* What the exercise asks *
Which lines of the data below include the string "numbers"? Return each of them.

* Supplied material *

== Segment start ==

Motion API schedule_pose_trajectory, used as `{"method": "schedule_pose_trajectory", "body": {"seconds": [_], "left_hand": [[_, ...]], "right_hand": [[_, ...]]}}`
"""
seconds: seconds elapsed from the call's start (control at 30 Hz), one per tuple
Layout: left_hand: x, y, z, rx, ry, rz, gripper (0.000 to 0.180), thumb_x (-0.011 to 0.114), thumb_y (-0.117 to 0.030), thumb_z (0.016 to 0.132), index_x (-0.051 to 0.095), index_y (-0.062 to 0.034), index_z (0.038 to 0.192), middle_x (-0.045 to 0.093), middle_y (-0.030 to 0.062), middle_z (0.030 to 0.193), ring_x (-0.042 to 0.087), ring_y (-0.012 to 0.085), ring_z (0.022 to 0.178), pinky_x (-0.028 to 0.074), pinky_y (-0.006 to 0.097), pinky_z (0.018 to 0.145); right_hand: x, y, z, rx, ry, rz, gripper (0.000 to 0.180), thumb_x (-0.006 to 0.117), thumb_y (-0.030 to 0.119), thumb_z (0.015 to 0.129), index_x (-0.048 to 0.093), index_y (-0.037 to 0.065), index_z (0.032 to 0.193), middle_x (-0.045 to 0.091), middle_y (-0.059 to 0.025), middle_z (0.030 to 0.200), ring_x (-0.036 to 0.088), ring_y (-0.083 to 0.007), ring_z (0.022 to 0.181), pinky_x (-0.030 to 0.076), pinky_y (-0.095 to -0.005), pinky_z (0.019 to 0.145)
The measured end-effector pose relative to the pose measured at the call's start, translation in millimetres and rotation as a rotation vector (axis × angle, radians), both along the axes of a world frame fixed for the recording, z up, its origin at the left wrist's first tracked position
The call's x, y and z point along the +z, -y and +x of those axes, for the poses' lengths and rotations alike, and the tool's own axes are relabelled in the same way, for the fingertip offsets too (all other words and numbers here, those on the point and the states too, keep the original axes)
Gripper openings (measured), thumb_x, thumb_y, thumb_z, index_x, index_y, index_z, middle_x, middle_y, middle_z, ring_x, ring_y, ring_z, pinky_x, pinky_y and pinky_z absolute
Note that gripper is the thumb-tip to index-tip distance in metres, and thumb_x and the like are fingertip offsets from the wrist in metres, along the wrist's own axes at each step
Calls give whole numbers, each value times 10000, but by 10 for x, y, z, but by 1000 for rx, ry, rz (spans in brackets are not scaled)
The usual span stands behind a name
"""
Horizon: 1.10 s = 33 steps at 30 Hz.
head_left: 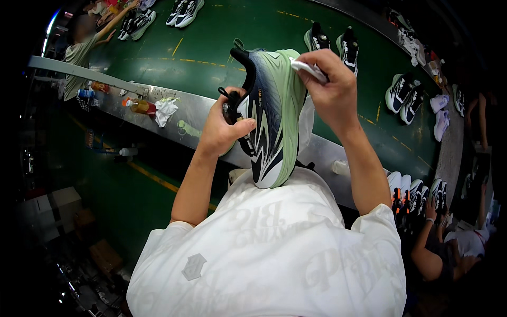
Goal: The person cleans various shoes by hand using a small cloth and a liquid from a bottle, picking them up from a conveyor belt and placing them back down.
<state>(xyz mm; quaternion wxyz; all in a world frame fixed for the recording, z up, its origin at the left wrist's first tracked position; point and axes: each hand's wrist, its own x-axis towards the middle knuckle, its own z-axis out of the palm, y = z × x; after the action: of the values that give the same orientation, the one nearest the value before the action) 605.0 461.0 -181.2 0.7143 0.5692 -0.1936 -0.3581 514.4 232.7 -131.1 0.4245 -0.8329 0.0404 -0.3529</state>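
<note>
A running shoe point(266, 116) in dark navy, white and pale green is held up in front of my chest, its heel pointing away and its toe toward me. My left hand point(224, 124) is closed around the lace side of the upper, the thumb pressed on its flank. My right hand point(331, 87) pinches a folded white cloth point(309, 70) against the pale green midsole near the heel. Something white and thin point(306, 124) hangs behind the sole; I cannot tell whether it belongs to the same cloth.
A green conveyor belt point(232, 26) with metal edges carries several pairs of shoes point(404, 98). On the near metal ledge point(193, 105) lie an amber bottle point(141, 106) and a crumpled white cloth point(166, 111). Other people point(79, 58) work at the far left and at the right point(435, 248).
</note>
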Motion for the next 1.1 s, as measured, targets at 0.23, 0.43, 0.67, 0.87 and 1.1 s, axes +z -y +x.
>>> {"method": "schedule_pose_trajectory", "body": {"seconds": [0.23,0.43,0.67,0.87,1.1], "left_hand": [[-193,-60,13,37,-151,-81,544,746,-77,788,482,-21,1260,621,45,1040,620,107,912,524,279,858],[-249,-52,-50,59,-177,-103,536,733,-97,807,476,2,1266,627,60,1043,636,125,911,543,296,847],[-348,-50,-56,64,-223,-127,431,686,-108,856,534,12,1241,682,62,1022,681,129,871,565,288,794],[-561,-124,57,39,-321,-110,316,655,-150,891,618,12,1159,717,66,983,709,142,818,588,290,741],[-824,-158,75,89,-450,-97,311,669,-152,917,611,-7,1186,712,65,1016,707,154,871,586,303,796]], "right_hand": [[-284,-272,-480,190,-213,186,214,698,-107,768,686,9,948,669,-89,889,662,-204,765,516,-291,649],[-297,-428,-765,298,-244,232,243,690,-132,747,678,10,944,656,-91,916,664,-213,784,532,-307,676],[-399,-587,-970,321,-245,60,280,732,-89,709,663,37,950,649,-90,917,666,-274,780,542,-344,659],[-559,-739,-1039,385,-268,-61,264,738,-55,699,658,69,918,647,-48,897,663,-245,745,536,-342,610],[-571,-775,-1027,495,-375,-139,178,747,27,740,668,103,881,655,-4,865,661,-214,714,518,-335,571]]}}
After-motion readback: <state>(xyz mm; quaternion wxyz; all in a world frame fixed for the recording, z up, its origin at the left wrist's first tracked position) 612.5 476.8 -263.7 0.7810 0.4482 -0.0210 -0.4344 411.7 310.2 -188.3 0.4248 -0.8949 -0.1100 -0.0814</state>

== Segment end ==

* Task solution *
The call's x, y and z point along the +z, -y and +x of those axes, for the poses' lengths and rotations alike, and the tool's own axes are relabelled in the same way, for the fingertip offsets too (all other words and numbers here, those on the point and the states too, keep the original axes)
Calls give whole numbers, each value times 10000, but by 10 for x, y, z, but by 1000 for rx, ry, rz (spans in brackets are not scaled)

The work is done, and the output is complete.